Activity: This exercise calls for the data below to be retyped exactly, minus any images.
* * * * * * *
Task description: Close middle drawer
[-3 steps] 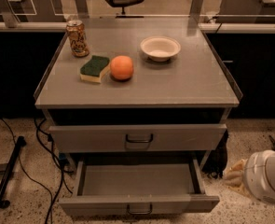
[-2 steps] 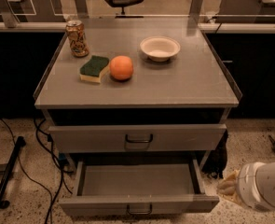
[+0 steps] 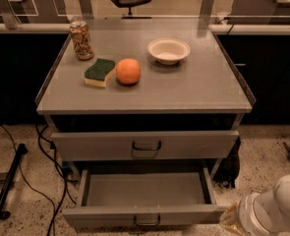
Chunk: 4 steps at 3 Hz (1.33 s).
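So the middle drawer (image 3: 144, 190) is pulled well out of the cabinet, and its tray looks empty. Its low front with the little loop handle (image 3: 147, 221) sits at the bottom of the view. Everything below is placed relative to that drawer.

Off to its left on the floor there's a black pole (image 3: 7, 186) and some cables. Above it is the top drawer (image 3: 144, 144), which looks close to shut. Above that, on the surface (image 3: 203, 87), going left to right: a drink can (image 3: 81, 40), a green-and-yellow sponge (image 3: 99, 72), an orange (image 3: 128, 71) touching or nearly touching the sponge, and a white bowl (image 3: 168, 50). The can has a printed pattern but I can't read any brand or text on it, and there's no other writing anywhere.

The hand (image 3: 231, 219) is low down just beside the drawer's right front corner. Can't tell if it's open or closed, or whether it's touching the front.

My read: this is the approach step, and closing hasn't started. The next move probably needs the hand out in front of the drawer, set flat against the front near the handle, then a straight push in. Pushing from that corner could skew the drawer on its rails.
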Each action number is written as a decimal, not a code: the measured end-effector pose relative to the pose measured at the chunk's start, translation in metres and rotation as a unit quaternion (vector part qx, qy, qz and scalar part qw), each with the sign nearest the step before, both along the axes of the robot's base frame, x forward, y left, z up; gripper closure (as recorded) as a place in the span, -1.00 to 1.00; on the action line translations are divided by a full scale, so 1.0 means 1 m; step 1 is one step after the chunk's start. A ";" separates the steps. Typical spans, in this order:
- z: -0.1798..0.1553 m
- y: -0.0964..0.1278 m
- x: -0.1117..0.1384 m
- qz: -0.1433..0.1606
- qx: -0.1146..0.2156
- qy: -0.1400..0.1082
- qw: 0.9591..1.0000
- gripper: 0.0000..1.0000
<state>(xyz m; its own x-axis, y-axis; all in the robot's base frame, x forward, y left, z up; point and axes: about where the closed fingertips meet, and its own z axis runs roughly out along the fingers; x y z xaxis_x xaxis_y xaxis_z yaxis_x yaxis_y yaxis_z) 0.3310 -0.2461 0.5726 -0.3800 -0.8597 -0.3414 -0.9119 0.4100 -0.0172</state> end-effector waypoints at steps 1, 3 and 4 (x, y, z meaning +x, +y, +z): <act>0.000 0.000 0.000 0.000 0.000 0.000 1.000 1.00; -0.059 -0.015 0.015 0.008 -0.033 -0.020 0.999 1.00; -0.104 -0.014 0.025 0.011 -0.027 -0.028 0.999 1.00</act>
<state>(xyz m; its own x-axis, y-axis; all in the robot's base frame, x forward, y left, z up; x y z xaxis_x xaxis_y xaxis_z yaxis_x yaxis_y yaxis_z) 0.3556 -0.2599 0.4689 -0.3431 -0.8849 -0.3150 -0.9176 0.3873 -0.0888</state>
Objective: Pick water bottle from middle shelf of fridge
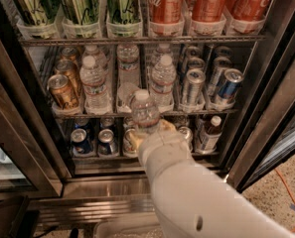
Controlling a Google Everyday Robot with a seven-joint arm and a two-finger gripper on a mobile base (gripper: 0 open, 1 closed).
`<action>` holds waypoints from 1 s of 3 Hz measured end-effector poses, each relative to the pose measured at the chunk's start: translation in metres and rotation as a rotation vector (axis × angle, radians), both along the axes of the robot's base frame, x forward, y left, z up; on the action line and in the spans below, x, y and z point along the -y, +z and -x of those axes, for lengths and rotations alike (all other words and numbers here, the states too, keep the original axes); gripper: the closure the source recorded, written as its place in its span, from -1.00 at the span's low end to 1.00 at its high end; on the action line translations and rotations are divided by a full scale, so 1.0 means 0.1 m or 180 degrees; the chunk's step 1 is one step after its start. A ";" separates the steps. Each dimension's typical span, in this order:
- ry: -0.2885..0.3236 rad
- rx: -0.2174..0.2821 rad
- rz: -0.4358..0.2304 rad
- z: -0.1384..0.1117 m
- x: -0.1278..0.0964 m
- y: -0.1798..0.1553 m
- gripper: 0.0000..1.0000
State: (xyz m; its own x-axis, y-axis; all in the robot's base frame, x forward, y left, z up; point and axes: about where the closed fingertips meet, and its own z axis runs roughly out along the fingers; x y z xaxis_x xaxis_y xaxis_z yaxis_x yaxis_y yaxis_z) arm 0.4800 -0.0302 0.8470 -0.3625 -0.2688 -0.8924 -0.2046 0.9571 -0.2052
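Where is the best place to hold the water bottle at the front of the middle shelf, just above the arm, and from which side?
Take its ribbed body below the cap, coming from the open front. The water bottle stands upright at the front edge of the middle shelf, with other bottles close on both sides. The gripper sits at its base.
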 end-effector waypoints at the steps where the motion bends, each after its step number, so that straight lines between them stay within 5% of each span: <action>1: 0.0109 -0.0145 0.0089 0.36 -0.06 -0.14 1.00; 3: 0.0383 -0.0241 0.0035 0.63 -0.13 -0.16 1.00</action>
State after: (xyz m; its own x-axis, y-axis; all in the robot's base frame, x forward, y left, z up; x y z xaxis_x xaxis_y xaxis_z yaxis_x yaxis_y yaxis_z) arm 0.4167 -0.0167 0.8312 -0.3933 -0.3241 -0.8604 -0.3330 0.9225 -0.1953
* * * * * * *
Task response:
Task description: Close middle drawer
[-3 steps] 
[-2 steps] 
[+0 steps] 
Chunk: 4 steps at 3 Hz (1.33 s).
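So the middle drawer (image 3: 144, 190) is pulled well out of the cabinet, and its tray looks empty. Its low front with the little loop handle (image 3: 147, 221) sits at the bottom of the view. Everything below is placed relative to that drawer.

Off to its left on the floor there's a black pole (image 3: 7, 186) and some cables. Above it is the top drawer (image 3: 144, 144), which looks close to shut. Above that, on the surface (image 3: 203, 87), going left to right: a drink can (image 3: 81, 40), a green-and-yellow sponge (image 3: 99, 72), an orange (image 3: 128, 71) touching or nearly touching the sponge, and a white bowl (image 3: 168, 50). The can has a printed pattern but I can't read any brand or text on it, and there's no other writing anywhere.

The hand (image 3: 231, 219) is low down just beside the drawer's right front corner. Can't tell if it's open or closed, or whether it's touching the front.

My read: this is the approach step, and closing hasn't started. The next move probably needs the hand out in front of the drawer, set flat against the front near the handle, then a straight push in. Pushing from that corner could skew the drawer on its rails.
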Each action number is written as a decimal, not a code: the measured end-effector pose relative to the pose measured at the chunk's start, translation in metres and rotation as a unit quaternion (vector part qx, qy, qz and scalar part qw), each with the sign nearest the step before, both along the axes of the robot's base frame, x forward, y left, z up; gripper closure (as recorded) as a place in the span, -1.00 to 1.00; on the action line translations are divided by a full scale, so 1.0 means 1 m; step 1 is one step after the chunk's start. A ";" separates the steps. Typical spans, in this order:
- z: -0.1798..0.1553 m
- y: -0.0964..0.1278 m
- x: -0.1117..0.1384 m
- qz: -0.1433..0.1606
- qx: -0.1146..0.2156
- qy: -0.1400..0.1082
- qw: 0.9591..1.0000
- gripper: 0.0000..1.0000
<state>(xyz m; its own x-axis, y-axis; all in the robot's base frame, x forward, y left, z up; point and axes: about where the closed fingertips meet, and its own z axis runs roughly out along the fingers; x y z xaxis_x xaxis_y xaxis_z yaxis_x yaxis_y yaxis_z) 0.3310 -0.2461 0.5726 -0.3800 -0.8597 -0.3414 -0.9119 0.4100 -0.0172</state> end-effector waypoints at steps 1, 3 and 4 (x, y, z meaning +x, +y, +z): <act>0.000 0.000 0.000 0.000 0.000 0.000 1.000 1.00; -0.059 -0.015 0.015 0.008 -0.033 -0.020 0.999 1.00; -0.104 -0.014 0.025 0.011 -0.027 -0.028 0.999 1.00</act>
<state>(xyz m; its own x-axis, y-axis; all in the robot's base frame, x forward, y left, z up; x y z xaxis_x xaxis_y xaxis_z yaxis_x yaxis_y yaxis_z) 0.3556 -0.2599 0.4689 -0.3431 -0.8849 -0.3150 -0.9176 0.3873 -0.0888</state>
Objective: Pick water bottle from middle shelf of fridge
Controlling a Google Everyday Robot with a seven-joint arm and a two-finger gripper on a mobile base (gripper: 0 open, 1 closed).
`<action>` holds waypoints from 1 s of 3 Hz measured end-effector poses, each relative to the pose measured at the chunk's start: translation in metres and rotation as a rotation vector (axis × angle, radians), both along the axes of the robot's base frame, x forward, y left, z up; on the action line and in the spans below, x, y and z point along the -y, +z and -x of those axes, for lengths and rotations alike (all other words and numbers here, the states too, keep the original axes); gripper: the closure the source recorded, written as its place in its span, from -1.00 at the span's low end to 1.00 at its high end; on the action line translations and rotations are divided by a full scale, so 1.0 means 0.1 m or 180 degrees; the chunk's step 1 is one step after its start. A ";" separates the steps. Each dimension's typical span, in this order:
- ry: -0.2885..0.3236 rad
- rx: -0.2174..0.2821 rad
- rz: -0.4358..0.2304 rad
- z: -0.1384..0.1117 m
- x: -0.1278..0.0964 m
- y: -0.1798..0.1553 m
- gripper: 0.0000..1.0000
State: (xyz m; its own x-axis, y-axis; all in the robot's base frame, x forward, y left, z up; point and axes: about where the closed fingertips meet, and its own z axis runs roughly out along the fingers; x y z xaxis_x xaxis_y xaxis_z yaxis_x yaxis_y yaxis_z) arm 0.4800 -0.0302 0.8470 -0.3625 -0.2688 -0.8924 -0.2046 0.9571 -0.2052
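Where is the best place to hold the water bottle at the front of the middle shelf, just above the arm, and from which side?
Take its ribbed body below the cap, coming from the open front. The water bottle stands upright at the front edge of the middle shelf, with other bottles close on both sides. The gripper sits at its base.
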 end-effector waypoints at the steps where the motion bends, each after its step number, so that straight lines between them stay within 5% of each span: <action>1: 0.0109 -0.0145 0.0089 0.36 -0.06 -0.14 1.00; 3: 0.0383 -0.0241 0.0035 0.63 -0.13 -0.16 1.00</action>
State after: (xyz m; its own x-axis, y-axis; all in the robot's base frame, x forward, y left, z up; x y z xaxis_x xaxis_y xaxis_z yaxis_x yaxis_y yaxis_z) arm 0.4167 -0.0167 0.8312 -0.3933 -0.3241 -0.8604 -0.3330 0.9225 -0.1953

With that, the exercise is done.